Another reason I like this book is because it explores the limitations of the individual.

Image from HERE
At the risk of spoiling the story, what would happen if a very powerful and very public figure like Jeff Bezos (CEO of Amazon.com and second richest man in the world) had a private revelation from God; say something on the order of getting knocked off his horse by a bolt of lightening.  Suppose that revelation demanded...neigh, scorched into every cell of his body...a mission to announce the immanent end of the world.   Do you suppose the employees, stockholders and customers of Amazon would be amused?

Well, it wasn't Jeff Bezos, it was the Roman Catholic Pope.  But the reaction was much the same. How can one execute one's mission when every government in the world wants you dead and your friends want to lock you in a padded cell and give you anti-psychotic drugs?

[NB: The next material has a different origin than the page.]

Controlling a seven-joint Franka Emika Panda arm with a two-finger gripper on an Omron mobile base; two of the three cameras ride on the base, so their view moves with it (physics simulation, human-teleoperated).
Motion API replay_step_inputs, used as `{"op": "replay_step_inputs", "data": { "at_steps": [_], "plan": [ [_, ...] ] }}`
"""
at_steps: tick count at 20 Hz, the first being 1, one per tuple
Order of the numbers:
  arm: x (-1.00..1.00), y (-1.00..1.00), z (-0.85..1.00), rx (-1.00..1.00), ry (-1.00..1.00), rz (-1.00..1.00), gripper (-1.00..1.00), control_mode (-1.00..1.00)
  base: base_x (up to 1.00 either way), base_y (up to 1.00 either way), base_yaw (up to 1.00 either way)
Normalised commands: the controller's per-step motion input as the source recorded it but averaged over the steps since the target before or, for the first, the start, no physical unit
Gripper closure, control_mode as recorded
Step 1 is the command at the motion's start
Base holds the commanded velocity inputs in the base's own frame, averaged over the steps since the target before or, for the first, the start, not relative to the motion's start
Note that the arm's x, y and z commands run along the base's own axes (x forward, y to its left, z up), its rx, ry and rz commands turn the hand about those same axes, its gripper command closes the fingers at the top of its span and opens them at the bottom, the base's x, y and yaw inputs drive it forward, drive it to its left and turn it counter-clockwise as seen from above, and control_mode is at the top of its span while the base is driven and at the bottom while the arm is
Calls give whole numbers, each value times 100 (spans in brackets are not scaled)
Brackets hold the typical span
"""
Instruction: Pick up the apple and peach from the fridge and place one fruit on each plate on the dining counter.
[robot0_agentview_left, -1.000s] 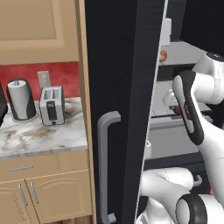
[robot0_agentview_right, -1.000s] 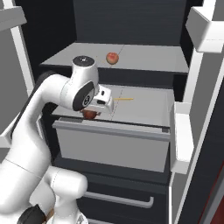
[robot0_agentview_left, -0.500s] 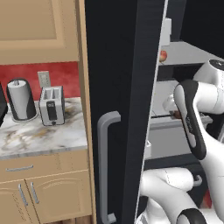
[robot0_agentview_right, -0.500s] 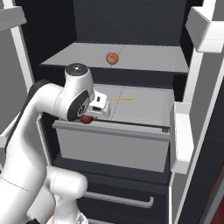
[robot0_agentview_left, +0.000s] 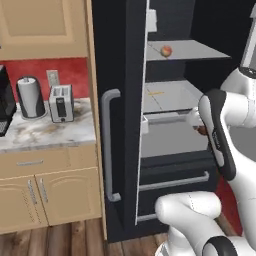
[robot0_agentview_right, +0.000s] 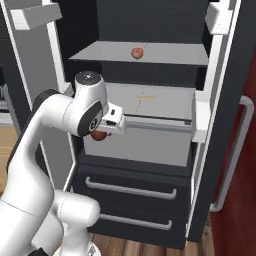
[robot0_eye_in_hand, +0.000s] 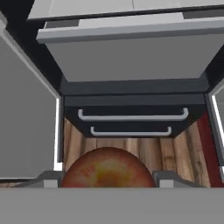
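The black fridge stands open, also seen as the fridge. On its upper grey shelf lies a red fruit with a stem, the apple, also visible as the apple. My gripper is shut on a red fruit with yellow-orange blotches, the peach, outside the fridge in front of the grey drawer. The gripper is half hidden by my forearm there. In the hand view the gripper points down at the floor. The plates and dining counter are out of view.
Both fridge doors swing outward, one on each side of my arm; the grey bar handle is on the left one. Two lower freezer drawers lie below the gripper. A marbled wall counter holds a toaster and a canister.
The whole picture has shifted, so the base has moved. My hand with the peach has drawn back out of the fridge and now hangs lower, in front of the drawer.
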Motion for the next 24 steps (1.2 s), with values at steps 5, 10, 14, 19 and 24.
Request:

In the final analysis, our power is a combination of the character equity we have built up with others over the course of thousands of interactions and any gifts that God wishes to hand us.  It is a rare and lucky man who can name three people who would receive him, naked at two in the morning, bloodhounds baying, and give him $500 and the keys to their car no-questions-asked.

It is a well crafted book
Morris West tells an elaborately woven story with an economy of characters. 

A sample:

She looked like a country woman, stout, apple-cheeked, dressed in coarse woolen stuff, her whispy grey hair trailing from under a straw hat.  She sat bolt upright in the chair, hands folded over a large, old-fashioned handbag of brown leather.  She was wary but unafraid, as if she was studying the merchandise in an unfamiliar market.

There really is very little new under the sun:  Fake news, false-flags, duplicitous allies and the like.

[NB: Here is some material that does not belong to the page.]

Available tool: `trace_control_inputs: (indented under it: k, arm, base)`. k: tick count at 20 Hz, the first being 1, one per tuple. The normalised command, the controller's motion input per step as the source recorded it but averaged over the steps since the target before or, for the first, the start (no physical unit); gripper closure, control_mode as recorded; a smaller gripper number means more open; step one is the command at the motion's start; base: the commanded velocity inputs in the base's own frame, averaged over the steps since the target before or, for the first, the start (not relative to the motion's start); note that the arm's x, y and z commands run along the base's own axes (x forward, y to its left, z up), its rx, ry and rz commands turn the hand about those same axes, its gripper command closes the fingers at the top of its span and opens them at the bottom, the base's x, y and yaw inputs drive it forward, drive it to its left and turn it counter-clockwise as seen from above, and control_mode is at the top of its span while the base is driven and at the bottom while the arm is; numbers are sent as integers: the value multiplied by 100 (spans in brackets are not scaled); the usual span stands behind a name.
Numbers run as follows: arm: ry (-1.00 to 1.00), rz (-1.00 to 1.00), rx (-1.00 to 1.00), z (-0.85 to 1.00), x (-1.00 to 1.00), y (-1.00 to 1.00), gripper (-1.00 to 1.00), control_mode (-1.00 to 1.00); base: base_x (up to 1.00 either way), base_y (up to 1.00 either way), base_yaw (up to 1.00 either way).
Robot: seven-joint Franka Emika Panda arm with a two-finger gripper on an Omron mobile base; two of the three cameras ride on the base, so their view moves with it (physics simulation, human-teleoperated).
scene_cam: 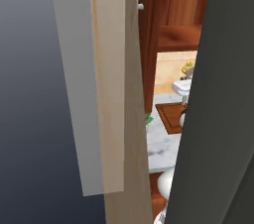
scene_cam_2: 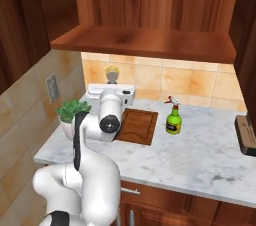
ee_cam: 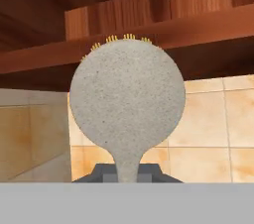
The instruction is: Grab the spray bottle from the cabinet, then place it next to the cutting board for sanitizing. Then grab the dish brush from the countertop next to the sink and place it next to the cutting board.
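Observation:
My gripper [ee_cam: 127, 172] is shut on the thin handle of the dish brush [ee_cam: 127, 101]. The brush's round speckled head stands upright, with yellow bristles showing past its top edge. In the right base view my gripper [scene_cam_2: 112, 85] holds the dish brush [scene_cam_2: 113, 74] up above the back left of the cutting board [scene_cam_2: 138, 125]. The green spray bottle [scene_cam_2: 174, 119] stands upright on the white marble countertop [scene_cam_2: 200, 155], just right of the board. The cabinet [scene_cam_2: 145, 20] hangs above. Through a narrow gap, the left base view shows the cutting board [scene_cam: 170, 114] and the dish brush [scene_cam: 188, 68].
A potted green plant [scene_cam_2: 73, 112] stands at the counter's left end, close to my arm. A dark toaster [scene_cam_2: 246, 135] sits at the right edge. A pale wooden panel [scene_cam: 116, 94] and a dark panel [scene_cam: 218, 109] block most of the left base view.

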Motion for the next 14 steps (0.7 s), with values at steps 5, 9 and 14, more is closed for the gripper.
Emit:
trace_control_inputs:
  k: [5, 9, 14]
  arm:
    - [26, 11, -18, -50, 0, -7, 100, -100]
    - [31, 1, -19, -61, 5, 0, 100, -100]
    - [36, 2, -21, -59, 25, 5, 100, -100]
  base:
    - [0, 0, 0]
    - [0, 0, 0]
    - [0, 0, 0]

Mr West clearly borrows elements from the story of Moses:  The fall from power and privilege,  not because of murder but because he saw the burning bush...a period in the dessert, a return to the Pharoah, minor miracles, a stiff-necked people, a speech impediment part way through the book, an argument with God to not abandon his people when they cast a golden calf.   The only thing that is missing is the internet.